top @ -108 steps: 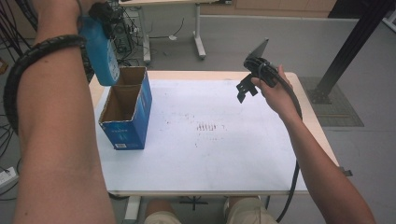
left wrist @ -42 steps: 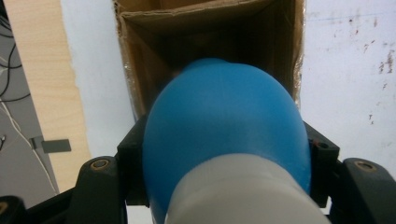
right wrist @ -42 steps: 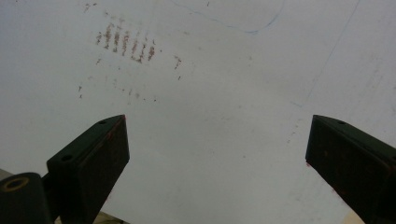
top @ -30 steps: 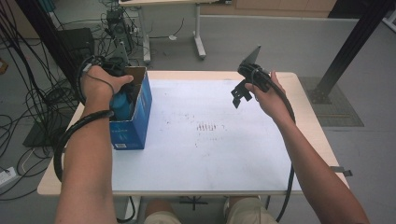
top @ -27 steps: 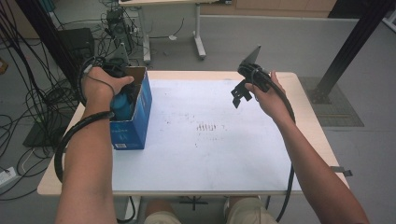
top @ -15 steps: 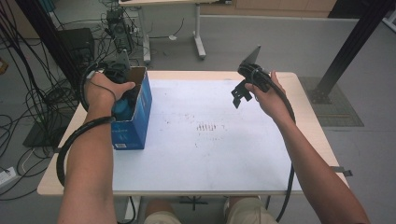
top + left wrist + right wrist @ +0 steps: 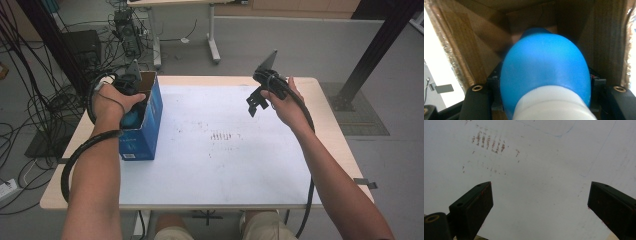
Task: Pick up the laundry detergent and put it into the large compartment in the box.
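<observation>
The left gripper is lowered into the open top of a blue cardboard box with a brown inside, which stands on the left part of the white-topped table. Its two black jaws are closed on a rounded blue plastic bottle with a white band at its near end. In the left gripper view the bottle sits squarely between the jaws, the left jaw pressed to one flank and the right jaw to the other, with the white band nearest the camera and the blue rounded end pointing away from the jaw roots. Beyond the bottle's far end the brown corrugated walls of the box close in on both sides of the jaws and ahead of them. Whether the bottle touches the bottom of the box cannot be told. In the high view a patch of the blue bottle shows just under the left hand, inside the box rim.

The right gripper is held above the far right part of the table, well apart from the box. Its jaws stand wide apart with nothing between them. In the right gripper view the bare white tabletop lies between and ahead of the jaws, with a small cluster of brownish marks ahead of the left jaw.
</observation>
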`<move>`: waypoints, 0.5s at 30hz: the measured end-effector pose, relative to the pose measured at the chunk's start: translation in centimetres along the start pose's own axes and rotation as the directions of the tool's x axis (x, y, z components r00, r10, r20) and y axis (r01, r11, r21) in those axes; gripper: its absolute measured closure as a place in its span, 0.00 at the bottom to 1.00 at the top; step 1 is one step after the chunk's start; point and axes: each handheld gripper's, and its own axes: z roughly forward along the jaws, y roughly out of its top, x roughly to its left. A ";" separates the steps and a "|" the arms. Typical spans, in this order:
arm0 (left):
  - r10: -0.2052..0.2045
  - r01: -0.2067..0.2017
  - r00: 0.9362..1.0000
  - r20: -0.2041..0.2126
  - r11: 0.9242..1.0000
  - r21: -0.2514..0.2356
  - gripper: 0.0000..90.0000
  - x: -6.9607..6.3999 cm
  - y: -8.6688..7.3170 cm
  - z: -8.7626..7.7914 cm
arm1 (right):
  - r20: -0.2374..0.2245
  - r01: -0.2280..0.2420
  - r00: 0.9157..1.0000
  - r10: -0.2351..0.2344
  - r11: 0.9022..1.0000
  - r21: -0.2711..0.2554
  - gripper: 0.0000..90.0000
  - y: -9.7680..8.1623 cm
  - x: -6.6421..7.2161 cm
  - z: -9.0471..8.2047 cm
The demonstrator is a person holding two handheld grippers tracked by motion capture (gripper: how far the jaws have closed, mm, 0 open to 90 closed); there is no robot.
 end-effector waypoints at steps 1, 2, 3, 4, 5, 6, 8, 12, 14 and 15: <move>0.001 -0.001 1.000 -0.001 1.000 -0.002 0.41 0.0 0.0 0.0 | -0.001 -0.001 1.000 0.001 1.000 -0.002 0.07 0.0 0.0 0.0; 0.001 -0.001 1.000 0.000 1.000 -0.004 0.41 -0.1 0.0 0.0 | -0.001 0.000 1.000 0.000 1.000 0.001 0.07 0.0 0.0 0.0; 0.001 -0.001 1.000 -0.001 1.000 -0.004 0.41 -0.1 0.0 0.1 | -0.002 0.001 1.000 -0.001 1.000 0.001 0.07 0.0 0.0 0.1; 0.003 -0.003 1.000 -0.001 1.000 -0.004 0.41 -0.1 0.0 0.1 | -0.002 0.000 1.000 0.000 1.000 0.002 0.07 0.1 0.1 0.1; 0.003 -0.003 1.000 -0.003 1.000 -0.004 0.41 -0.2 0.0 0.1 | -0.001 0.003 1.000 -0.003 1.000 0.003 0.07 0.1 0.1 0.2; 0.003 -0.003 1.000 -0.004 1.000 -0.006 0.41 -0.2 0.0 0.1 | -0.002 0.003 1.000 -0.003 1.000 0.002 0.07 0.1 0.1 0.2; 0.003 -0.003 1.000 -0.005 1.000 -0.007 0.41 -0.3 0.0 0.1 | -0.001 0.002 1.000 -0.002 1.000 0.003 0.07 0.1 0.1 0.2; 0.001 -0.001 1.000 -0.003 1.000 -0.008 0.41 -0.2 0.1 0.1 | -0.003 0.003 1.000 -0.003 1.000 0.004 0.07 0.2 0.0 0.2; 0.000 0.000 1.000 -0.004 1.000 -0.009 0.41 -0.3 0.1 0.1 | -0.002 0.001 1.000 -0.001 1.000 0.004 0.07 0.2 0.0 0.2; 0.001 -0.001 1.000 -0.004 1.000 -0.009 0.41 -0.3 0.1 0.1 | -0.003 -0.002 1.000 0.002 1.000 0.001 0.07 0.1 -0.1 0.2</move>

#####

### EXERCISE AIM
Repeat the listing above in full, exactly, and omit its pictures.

### SOLUTION TO THIS PROBLEM
top @ -108 steps: 
left wrist @ -42 steps: 
right wrist @ -42 steps: 
top @ -30 steps: 
top @ -27 steps: 
top @ -15 steps: 
top + left wrist + right wrist @ +0 steps: 
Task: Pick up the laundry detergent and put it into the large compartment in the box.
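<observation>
The left gripper is lowered into the open top of a blue cardboard box with a brown inside, which stands on the left part of the white-topped table. Its two black jaws are closed on a rounded blue plastic bottle with a white band at its near end. In the left gripper view the bottle sits squarely between the jaws, the left jaw pressed to one flank and the right jaw to the other, with the white band nearest the camera and the blue rounded end pointing away from the jaw roots. Beyond the bottle's far end the brown corrugated walls of the box close in on both sides of the jaws and ahead of them. Whether the bottle touches the bottom of the box cannot be told. In the high view a patch of the blue bottle shows just under the left hand, inside the box rim.

The right gripper is held above the far right part of the table, well apart from the box. Its jaws stand wide apart with nothing between them. In the right gripper view the bare white tabletop lies between and ahead of the jaws, with a small cluster of brownish marks ahead of the left jaw.
</observation>
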`<move>`: waypoints, 0.5s at 30hz: the measured end-effector pose, relative to the pose measured at the chunk's start: translation in centimetres along the start pose's own axes and rotation as the directions of the tool's x axis (x, y, z components r00, r10, r20) and y axis (r01, r11, r21) in those axes; gripper: its absolute measured closure as a place in its span, 0.00 at the bottom to 1.00 at the top; step 1 is one step after the chunk's start; point and axes: each handheld gripper's, and its own axes: z roughly forward along the jaws, y roughly out of its top, x roughly to its left. A ";" separates the steps and a "|" the arms. Typical spans, in this order:
arm0 (left):
  - r10: -0.2052..0.2045
  - r01: -0.2067..0.2017
  - r00: 0.9362..1.0000
  - r20: -0.2041..0.2126
  - r11: 0.9242..1.0000
  - r21: -0.2514..0.2356
  - gripper: 0.0000..90.0000
  - x: -6.9607..6.3999 cm
  - y: -8.6688..7.3170 cm
  - z: -8.7626..7.7914 cm
arm1 (right):
  - r20: -0.2374..0.2245
  - r01: -0.2280..0.2420
  - r00: 0.9157..1.0000
  - r10: -0.2351..0.2344
  - r11: 0.9022..1.0000
  - r21: -0.2711..0.2554
  - gripper: 0.0000..90.0000
  - y: -9.7680..8.1623 cm
  - x: -6.6421..7.2161 cm
  - z: -9.0471..8.2047 cm
The demonstrator is a person holding two handheld grippers tracked by motion capture (gripper: how far the jaws have closed, mm, 0 open to 90 closed); there is no robot.
 end-effector waypoints at steps 1, 2, 3, 4, 5, 6, 8, 12, 14 and 15: <move>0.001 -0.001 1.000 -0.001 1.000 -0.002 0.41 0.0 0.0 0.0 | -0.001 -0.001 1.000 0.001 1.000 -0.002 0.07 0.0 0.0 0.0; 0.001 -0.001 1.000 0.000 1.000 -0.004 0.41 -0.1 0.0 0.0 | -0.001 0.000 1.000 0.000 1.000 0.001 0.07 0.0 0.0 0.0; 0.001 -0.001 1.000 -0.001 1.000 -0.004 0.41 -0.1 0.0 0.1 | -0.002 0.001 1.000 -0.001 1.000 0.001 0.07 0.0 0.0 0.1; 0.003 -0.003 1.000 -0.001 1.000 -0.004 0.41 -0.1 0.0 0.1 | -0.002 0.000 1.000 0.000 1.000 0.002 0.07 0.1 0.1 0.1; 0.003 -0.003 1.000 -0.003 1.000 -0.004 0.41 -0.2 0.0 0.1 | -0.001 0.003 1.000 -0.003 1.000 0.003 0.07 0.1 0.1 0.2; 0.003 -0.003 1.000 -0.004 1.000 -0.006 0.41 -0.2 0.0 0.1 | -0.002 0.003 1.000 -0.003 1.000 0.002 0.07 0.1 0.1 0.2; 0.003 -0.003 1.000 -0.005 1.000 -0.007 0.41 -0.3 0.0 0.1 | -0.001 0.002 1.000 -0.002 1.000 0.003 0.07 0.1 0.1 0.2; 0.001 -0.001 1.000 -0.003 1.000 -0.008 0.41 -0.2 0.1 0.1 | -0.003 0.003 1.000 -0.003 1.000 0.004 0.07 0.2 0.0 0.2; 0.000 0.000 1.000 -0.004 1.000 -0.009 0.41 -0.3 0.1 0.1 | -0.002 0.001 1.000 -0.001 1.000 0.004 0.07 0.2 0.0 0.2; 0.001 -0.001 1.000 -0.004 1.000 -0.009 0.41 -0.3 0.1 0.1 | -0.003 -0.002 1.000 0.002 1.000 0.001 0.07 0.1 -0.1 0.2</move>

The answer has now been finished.